PROBLEM TO WORK ON
If a line below contains the word "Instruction", count it. Please give the total and nothing else.

DATA TO PROCESS
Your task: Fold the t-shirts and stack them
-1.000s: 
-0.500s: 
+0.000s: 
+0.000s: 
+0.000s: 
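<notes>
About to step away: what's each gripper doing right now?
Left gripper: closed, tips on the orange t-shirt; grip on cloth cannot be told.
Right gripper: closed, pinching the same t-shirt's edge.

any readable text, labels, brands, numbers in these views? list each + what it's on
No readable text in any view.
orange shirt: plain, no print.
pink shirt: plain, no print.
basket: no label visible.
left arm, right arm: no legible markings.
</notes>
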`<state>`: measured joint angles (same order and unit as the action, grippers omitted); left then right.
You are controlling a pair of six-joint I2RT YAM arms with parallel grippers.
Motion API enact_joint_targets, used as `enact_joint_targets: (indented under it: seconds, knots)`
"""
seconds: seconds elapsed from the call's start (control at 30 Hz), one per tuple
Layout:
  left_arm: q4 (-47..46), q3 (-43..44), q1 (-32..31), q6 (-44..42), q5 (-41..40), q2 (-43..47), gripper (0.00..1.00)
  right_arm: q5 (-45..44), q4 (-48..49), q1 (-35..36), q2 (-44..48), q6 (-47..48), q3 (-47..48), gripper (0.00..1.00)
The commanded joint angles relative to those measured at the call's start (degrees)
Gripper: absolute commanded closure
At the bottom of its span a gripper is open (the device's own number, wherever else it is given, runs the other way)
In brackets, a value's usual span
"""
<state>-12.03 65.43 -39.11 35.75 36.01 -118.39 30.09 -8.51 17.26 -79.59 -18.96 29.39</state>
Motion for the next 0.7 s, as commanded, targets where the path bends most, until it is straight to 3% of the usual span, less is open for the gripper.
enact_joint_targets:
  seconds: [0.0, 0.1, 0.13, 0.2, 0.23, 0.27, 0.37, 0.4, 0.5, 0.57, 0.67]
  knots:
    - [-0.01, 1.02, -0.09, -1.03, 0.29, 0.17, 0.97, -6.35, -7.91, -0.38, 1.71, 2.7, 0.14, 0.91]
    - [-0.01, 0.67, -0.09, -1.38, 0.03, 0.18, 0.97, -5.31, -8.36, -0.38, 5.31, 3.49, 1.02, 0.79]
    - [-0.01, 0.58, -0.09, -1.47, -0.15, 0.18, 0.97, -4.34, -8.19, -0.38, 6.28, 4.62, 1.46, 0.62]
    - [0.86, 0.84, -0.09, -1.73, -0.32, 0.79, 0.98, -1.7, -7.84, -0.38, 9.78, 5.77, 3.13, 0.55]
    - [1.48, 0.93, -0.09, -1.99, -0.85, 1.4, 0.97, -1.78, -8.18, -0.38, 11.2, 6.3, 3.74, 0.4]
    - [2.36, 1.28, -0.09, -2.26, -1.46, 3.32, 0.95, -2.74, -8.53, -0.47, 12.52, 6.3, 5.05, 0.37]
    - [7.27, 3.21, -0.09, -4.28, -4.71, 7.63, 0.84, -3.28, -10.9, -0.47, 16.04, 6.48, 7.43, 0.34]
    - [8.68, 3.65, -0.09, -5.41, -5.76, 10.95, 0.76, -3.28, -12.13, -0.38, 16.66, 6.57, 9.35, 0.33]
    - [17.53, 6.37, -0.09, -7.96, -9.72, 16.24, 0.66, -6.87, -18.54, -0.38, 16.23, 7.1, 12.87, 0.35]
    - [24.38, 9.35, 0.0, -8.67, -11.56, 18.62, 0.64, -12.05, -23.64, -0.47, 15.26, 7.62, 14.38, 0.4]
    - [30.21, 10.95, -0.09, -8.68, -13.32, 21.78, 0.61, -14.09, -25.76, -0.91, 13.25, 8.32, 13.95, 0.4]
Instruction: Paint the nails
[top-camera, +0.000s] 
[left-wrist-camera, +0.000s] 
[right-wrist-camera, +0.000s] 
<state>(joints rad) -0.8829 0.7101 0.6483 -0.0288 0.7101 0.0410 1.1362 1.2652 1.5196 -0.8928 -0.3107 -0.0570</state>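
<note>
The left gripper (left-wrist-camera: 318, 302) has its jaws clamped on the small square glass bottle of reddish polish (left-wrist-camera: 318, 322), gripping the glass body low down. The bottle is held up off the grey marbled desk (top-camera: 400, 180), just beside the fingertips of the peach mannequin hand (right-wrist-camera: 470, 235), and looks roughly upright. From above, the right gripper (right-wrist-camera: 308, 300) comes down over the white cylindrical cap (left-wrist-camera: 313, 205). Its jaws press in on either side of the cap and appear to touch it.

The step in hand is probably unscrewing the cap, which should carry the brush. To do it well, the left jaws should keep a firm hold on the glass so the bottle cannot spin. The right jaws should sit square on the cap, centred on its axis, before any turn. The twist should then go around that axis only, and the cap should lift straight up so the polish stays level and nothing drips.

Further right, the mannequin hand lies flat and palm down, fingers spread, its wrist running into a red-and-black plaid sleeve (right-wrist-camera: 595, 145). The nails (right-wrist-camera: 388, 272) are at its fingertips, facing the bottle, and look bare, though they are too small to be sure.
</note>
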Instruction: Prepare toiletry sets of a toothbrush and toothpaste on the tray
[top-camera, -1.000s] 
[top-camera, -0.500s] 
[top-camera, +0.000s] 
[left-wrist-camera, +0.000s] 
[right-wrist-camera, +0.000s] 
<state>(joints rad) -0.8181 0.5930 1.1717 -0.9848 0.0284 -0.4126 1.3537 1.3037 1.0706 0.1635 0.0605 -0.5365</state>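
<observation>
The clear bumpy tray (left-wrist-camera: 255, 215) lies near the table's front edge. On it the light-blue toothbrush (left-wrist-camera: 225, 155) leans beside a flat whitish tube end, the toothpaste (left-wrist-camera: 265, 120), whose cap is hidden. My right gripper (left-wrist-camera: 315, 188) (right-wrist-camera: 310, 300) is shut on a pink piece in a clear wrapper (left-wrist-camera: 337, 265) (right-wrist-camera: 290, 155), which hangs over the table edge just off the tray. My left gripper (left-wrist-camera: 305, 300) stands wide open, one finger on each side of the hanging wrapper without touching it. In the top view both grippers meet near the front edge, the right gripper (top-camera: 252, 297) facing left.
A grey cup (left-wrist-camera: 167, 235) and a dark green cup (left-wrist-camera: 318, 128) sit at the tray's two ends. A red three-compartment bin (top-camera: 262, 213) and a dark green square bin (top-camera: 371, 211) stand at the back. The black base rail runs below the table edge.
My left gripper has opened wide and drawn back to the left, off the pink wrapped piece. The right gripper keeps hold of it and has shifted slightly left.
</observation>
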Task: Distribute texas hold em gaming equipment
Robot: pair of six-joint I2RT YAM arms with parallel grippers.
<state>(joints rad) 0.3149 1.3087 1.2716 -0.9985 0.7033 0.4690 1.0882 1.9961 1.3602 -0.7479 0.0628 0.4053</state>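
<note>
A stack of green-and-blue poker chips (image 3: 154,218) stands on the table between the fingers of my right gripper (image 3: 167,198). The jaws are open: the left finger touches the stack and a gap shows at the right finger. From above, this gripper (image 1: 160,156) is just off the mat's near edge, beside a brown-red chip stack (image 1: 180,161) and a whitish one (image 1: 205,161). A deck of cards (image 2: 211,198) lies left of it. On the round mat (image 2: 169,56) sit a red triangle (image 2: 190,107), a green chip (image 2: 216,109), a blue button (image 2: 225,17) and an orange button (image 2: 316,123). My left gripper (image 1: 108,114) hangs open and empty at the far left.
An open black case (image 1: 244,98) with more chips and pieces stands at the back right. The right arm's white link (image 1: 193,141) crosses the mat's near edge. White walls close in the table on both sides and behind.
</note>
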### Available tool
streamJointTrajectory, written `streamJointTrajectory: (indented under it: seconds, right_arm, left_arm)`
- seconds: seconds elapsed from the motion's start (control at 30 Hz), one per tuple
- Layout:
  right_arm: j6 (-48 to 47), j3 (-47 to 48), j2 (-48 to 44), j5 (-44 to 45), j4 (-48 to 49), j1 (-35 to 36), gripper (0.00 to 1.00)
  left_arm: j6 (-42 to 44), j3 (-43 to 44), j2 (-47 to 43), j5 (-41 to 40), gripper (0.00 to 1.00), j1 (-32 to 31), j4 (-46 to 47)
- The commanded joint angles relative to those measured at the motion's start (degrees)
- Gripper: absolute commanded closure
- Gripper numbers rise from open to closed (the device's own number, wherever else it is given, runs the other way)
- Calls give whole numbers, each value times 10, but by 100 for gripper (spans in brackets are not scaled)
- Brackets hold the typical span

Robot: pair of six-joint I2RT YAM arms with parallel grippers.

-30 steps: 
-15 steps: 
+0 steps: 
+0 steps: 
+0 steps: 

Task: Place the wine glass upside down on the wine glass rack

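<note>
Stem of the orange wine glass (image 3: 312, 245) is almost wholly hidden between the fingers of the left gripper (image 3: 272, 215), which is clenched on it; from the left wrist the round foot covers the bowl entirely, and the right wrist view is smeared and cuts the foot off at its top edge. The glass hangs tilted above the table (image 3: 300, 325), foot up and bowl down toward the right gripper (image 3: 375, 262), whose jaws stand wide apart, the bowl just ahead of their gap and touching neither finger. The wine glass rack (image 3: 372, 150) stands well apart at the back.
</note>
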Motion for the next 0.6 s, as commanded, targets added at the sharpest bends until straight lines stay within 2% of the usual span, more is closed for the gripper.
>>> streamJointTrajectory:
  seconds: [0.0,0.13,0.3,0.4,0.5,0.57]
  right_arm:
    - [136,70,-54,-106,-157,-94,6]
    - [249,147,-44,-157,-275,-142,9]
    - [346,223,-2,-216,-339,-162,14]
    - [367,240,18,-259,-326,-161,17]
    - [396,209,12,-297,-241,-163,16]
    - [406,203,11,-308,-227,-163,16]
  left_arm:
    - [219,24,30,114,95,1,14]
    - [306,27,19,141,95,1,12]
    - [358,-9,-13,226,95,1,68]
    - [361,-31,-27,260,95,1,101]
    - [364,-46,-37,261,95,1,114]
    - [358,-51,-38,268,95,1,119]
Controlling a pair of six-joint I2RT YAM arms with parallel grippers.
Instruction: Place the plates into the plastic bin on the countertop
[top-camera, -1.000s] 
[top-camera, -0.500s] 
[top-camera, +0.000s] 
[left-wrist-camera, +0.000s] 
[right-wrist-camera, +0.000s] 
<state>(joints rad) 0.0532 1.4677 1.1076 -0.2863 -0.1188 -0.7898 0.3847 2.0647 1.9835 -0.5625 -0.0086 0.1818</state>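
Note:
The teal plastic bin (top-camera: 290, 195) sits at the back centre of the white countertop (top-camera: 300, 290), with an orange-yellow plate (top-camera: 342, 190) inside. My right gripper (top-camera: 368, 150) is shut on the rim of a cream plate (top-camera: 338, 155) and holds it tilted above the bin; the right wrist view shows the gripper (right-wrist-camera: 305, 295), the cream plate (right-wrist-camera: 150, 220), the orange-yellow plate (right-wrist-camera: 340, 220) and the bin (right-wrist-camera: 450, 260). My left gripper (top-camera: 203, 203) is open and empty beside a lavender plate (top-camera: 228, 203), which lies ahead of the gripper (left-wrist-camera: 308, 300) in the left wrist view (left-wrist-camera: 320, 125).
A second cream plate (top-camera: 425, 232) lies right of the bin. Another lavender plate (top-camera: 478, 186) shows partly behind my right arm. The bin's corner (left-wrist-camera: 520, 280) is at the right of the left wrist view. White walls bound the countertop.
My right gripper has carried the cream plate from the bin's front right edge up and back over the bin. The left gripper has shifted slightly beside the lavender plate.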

RESPONSE AREA
3